- _EXERCISE BRIEF_:
For the records below, say how many lines contain the string "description". Give no other text.

- _DATA SUPPLIED_:
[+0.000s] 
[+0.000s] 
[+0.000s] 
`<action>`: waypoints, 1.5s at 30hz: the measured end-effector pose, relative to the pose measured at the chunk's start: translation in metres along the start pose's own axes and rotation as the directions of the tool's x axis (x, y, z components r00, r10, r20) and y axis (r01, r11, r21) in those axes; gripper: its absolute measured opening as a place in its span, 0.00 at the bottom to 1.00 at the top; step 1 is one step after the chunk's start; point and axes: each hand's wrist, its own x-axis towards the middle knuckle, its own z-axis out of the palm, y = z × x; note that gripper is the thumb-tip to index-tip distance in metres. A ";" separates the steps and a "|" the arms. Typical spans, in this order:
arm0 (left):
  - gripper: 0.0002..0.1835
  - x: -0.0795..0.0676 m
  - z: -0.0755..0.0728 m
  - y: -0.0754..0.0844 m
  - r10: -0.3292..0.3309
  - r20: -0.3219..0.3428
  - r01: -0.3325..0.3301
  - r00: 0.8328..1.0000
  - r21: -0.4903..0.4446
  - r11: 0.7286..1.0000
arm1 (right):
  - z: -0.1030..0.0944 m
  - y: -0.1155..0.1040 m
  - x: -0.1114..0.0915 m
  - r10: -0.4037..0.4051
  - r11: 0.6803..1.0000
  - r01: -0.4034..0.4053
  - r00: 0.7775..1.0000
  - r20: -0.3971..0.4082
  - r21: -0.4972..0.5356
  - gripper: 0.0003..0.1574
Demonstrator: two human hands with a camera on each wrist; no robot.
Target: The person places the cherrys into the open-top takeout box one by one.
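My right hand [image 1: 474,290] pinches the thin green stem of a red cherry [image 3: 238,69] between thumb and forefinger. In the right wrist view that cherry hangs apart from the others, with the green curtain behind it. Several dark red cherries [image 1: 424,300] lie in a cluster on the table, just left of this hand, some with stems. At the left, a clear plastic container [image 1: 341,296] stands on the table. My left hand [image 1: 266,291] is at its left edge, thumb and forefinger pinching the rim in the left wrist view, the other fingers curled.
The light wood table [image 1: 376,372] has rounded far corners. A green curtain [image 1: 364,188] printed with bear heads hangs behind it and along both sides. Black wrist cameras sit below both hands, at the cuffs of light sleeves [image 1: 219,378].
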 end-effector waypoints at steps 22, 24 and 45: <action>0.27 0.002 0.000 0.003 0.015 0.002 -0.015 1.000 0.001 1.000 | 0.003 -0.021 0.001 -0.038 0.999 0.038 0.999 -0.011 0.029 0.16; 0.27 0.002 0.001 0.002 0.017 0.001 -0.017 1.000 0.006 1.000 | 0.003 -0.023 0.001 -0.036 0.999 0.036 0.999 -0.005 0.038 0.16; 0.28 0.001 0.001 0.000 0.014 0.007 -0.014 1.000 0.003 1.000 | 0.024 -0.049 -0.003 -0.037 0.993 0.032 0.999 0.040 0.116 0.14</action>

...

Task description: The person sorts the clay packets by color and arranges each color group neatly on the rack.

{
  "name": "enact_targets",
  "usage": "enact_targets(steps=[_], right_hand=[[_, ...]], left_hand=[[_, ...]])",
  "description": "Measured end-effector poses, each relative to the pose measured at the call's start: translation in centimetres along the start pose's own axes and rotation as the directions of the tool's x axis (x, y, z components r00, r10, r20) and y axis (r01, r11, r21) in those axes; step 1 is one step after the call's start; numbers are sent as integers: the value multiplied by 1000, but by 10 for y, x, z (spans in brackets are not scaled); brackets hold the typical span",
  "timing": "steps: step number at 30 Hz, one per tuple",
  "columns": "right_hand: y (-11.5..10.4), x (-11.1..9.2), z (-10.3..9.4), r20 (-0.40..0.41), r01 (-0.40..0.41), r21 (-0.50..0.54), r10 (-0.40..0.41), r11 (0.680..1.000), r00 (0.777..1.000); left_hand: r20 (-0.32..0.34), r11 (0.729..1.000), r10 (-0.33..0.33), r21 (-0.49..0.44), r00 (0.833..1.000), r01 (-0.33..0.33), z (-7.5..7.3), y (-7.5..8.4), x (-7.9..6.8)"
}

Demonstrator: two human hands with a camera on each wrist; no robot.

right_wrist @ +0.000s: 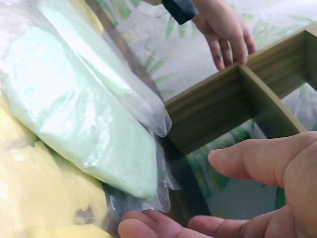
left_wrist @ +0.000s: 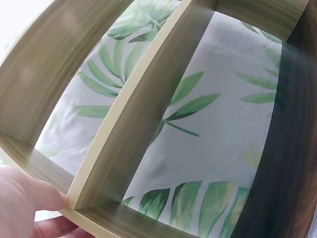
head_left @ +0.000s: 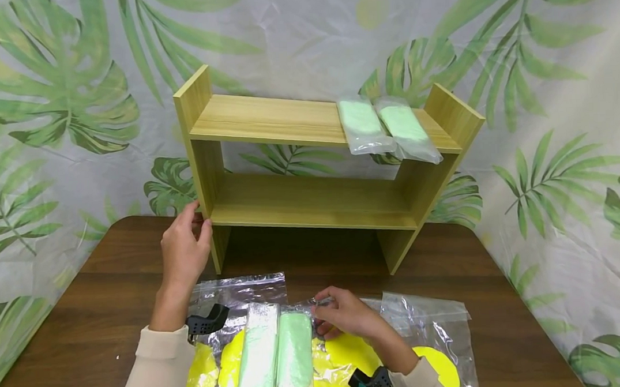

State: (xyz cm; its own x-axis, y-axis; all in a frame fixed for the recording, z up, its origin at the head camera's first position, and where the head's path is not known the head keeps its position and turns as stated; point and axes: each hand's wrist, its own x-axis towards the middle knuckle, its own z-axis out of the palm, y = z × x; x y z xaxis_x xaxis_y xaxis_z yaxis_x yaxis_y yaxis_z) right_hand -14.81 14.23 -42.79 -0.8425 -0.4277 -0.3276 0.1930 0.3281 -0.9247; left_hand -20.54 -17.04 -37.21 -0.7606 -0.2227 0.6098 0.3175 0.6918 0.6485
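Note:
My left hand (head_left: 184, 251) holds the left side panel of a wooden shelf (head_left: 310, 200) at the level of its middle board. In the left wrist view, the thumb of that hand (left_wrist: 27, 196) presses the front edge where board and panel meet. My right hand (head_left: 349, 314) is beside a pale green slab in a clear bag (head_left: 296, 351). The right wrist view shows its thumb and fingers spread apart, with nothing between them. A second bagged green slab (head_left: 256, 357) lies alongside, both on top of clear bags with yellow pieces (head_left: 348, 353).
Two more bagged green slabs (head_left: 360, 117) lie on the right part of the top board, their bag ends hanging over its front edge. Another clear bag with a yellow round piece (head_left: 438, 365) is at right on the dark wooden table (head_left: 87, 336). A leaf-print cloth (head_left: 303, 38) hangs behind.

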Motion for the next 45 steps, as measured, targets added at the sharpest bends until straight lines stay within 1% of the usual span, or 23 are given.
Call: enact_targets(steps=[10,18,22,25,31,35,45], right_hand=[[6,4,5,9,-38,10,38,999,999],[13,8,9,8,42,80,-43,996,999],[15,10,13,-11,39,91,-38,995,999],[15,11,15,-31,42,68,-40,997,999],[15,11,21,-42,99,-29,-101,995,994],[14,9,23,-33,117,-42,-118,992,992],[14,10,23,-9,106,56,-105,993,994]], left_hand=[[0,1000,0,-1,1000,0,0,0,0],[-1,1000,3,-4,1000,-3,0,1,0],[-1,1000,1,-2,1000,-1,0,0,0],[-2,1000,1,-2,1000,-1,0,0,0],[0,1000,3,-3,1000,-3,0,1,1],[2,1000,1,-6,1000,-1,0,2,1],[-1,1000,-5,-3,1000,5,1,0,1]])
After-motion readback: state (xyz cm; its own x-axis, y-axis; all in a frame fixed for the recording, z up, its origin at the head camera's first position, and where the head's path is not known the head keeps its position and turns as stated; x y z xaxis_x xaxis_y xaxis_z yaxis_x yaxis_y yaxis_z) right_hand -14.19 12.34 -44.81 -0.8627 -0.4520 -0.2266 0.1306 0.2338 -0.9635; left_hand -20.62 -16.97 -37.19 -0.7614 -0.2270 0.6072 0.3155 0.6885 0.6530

- _EXERCISE ANSWER_:
2